Las jugadoras de baloncesto de España celebran la medalla de plata. ampliar foto
Las jugadoras de baloncesto de España celebran la medalla de plata. EFE

Eso sí, en lo que rodea nuestro deporte no todo ha sido color de rosa y es que este metal tiene aún más mérito si observamos el contexto de los últimos años de crisis económica. Pasamos de tener la Liga más competitiva de Europa a un torneo en el que los clubes intentan sobrevivir sin más ayuda que la de algunos valientes patrocinadores a los que hay mucho que agradecer. Como consecuencia de esta falta de poder económico el 89 por ciento de las jugadoras de esta selección se han tenido que marchar fuera de nuestro país y hoy por hoy la vuelta se antoja complicada. Es justo aplaudir a una Federación que, en su momento, supo ver el futuro de esta generación, invirtió en ellas y ahora, tanto en la absoluta como en categorías inferiores, no deja de cosechar grandísimos resultados verano tras verano. Nuestro modelo es el que quieren seguir muchos países y eso es gratificante. ¿Quién nos lo iba a decir?

Se acaba el sueño olímpico. Ya es realidad y poco importa el resultado de la final aunque sí el haber visto a nuestras jugadoras intentando jugar de tú a tú frente a las intocables estadounidenses. Ojalá lo que habéis hecho signifique el empujón definitivo que necesita nuestro deporte para que volvamos a disfrutar del máximo talento en nuestro país. Repito, esta plata es oro y hay que saber aprovecharla.
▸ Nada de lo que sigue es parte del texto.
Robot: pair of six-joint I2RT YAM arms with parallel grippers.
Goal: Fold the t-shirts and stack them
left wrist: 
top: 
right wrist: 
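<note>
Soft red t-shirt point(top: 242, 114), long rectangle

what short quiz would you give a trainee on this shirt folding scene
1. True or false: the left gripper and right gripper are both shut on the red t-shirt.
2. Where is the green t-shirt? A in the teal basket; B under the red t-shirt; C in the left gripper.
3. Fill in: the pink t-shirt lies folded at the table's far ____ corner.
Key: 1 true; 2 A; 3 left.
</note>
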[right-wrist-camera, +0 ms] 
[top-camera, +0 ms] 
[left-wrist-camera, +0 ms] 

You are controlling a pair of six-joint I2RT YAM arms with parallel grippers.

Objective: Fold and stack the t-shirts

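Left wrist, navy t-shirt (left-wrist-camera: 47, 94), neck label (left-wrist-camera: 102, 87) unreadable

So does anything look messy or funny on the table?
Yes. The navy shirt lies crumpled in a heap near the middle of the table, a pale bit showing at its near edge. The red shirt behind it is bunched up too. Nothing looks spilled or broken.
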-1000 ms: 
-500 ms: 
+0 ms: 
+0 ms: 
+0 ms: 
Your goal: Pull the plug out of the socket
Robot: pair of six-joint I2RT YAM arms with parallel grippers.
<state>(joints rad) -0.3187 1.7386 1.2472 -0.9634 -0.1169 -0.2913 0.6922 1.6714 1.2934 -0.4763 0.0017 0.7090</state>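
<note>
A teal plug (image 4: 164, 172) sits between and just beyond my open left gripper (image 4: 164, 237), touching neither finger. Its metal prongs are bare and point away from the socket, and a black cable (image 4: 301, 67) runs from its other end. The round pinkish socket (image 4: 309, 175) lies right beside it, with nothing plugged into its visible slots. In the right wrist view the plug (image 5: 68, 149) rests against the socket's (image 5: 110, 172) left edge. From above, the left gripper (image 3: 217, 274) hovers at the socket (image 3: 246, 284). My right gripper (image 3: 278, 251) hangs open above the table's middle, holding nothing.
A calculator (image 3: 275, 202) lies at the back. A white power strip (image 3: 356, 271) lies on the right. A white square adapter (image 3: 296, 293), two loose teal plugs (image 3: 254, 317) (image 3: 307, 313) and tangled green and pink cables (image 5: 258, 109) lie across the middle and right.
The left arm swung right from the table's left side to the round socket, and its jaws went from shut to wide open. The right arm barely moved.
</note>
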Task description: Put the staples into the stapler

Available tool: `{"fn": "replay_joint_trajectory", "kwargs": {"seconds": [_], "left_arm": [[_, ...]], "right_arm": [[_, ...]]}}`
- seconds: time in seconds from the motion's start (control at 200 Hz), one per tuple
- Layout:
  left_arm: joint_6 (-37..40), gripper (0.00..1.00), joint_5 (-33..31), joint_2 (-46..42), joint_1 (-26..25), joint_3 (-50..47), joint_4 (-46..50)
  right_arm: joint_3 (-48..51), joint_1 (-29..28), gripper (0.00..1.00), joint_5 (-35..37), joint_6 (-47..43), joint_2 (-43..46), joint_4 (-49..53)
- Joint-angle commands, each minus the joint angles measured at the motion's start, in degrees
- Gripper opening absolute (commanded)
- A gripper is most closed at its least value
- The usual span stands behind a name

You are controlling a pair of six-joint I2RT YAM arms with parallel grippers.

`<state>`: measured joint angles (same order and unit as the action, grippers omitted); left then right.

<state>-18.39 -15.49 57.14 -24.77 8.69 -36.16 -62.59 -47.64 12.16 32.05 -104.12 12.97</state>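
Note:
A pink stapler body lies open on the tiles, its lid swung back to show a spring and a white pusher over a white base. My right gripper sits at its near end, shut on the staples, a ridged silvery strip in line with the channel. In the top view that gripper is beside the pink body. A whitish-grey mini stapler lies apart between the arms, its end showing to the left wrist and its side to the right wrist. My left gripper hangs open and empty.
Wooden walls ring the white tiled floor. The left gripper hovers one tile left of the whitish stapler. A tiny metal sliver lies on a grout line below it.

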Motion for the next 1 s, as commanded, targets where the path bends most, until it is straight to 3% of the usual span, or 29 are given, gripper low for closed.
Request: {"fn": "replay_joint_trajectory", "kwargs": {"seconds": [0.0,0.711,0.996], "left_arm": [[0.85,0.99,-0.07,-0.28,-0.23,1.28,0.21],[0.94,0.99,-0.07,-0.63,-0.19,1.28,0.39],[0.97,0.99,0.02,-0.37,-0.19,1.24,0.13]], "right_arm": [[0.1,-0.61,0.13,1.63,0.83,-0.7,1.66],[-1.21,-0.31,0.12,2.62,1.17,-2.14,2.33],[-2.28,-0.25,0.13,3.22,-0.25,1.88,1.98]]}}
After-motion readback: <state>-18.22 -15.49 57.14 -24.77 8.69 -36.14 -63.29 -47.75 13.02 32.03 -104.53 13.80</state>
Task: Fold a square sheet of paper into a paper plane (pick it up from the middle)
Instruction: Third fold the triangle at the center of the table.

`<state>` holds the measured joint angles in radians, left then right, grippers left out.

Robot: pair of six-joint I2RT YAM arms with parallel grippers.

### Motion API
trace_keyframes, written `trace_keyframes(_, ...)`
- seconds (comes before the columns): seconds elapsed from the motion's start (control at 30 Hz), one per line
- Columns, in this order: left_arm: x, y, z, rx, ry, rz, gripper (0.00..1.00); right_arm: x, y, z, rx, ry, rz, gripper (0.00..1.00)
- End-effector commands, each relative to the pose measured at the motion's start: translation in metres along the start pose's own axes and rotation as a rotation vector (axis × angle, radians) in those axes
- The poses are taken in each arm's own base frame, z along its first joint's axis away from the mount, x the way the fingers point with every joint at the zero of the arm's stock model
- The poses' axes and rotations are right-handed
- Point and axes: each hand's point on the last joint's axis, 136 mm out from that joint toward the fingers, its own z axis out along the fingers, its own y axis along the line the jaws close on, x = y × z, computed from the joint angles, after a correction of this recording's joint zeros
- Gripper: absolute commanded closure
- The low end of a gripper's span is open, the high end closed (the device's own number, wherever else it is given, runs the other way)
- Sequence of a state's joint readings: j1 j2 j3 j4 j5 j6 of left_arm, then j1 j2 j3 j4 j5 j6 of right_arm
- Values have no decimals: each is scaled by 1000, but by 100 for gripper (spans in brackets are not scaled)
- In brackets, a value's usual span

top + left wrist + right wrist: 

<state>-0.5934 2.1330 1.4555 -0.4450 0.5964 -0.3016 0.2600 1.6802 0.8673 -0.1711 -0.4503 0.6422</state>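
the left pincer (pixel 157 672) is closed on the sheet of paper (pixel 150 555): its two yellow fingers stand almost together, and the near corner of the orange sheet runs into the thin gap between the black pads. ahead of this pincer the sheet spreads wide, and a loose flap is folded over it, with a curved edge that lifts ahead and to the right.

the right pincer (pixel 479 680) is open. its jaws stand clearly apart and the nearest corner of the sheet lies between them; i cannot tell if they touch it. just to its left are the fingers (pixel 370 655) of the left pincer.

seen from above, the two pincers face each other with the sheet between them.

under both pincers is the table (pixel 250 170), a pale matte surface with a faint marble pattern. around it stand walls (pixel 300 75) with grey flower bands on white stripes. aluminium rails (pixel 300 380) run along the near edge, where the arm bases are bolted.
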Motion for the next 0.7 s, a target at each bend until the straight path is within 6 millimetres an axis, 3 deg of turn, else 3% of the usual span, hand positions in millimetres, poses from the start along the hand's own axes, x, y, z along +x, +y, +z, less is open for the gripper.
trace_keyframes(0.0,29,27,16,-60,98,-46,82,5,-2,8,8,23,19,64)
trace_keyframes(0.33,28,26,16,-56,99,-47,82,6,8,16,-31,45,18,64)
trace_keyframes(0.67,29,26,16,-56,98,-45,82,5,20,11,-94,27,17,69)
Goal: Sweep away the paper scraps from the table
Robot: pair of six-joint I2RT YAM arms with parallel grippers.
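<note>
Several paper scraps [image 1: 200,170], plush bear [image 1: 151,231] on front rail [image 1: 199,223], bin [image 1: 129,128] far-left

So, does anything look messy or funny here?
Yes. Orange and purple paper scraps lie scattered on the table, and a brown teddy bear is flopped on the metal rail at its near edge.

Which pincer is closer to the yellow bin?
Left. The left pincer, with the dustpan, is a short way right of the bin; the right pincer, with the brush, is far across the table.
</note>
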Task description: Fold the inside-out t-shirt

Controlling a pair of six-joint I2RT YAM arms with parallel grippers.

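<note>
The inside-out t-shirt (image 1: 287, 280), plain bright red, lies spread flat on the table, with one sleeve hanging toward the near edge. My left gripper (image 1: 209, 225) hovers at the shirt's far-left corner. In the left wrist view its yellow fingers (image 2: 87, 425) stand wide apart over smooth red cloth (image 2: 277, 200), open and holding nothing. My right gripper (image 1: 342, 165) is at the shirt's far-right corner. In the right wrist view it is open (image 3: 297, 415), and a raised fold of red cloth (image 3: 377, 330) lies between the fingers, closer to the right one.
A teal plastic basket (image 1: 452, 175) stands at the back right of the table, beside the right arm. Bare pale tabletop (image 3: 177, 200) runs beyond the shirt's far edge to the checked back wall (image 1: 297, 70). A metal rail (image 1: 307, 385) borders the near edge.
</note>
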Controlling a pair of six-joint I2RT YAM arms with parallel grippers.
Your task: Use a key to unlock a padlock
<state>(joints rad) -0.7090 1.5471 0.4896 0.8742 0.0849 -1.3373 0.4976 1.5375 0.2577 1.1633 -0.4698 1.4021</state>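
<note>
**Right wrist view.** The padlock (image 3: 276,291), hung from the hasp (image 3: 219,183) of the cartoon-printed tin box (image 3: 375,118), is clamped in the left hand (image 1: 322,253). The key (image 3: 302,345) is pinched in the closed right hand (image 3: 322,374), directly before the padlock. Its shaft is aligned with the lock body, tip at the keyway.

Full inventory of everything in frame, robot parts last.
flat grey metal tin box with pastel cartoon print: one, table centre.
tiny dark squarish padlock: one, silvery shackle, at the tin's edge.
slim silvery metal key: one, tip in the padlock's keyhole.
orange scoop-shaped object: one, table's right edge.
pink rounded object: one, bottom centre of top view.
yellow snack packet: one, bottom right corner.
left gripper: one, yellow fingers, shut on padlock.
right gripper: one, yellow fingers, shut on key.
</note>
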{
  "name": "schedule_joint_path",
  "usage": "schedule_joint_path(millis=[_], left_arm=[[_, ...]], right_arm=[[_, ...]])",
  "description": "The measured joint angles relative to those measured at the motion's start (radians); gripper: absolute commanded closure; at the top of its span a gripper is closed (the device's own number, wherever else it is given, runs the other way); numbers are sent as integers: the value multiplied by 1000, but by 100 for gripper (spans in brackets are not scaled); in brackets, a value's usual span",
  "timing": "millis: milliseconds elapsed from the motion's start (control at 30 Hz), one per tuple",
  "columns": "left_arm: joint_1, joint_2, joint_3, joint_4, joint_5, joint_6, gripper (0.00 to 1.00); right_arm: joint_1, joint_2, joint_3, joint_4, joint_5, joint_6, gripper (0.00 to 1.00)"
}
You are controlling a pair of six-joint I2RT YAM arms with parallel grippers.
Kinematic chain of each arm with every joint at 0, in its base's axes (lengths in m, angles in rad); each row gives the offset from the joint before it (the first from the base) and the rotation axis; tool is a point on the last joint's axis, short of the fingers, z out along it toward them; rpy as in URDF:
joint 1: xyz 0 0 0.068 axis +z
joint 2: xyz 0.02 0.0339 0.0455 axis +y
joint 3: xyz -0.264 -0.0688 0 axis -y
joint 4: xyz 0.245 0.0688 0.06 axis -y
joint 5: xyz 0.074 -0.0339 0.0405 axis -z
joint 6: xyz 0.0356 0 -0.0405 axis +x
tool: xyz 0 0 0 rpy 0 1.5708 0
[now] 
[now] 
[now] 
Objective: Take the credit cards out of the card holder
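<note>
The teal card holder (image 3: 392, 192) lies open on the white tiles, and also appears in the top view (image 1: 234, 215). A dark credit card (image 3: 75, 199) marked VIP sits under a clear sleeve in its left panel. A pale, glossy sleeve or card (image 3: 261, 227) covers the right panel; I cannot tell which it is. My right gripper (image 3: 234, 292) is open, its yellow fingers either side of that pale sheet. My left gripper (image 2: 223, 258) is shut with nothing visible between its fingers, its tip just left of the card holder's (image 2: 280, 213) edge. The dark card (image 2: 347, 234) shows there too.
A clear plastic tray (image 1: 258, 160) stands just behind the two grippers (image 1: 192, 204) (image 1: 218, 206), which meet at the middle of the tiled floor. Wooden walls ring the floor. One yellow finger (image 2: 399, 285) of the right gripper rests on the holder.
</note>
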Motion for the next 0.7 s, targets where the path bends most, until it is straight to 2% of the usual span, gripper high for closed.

Gracias amigas por hacernos cumplir un sueño y por permitirnos ver cómo un país entero se emociona con nuestra selección femenina. Sois historia con mayúsculas y que nadie olvide que en 2018 tenemos una grandísima cita con el Mundial de España. Entonces lo podremos disfrutar de cerca, entonces tendremos al lado a las jugadoras que convirtieron el baloncesto en oro blanco. Felicidades de corazón.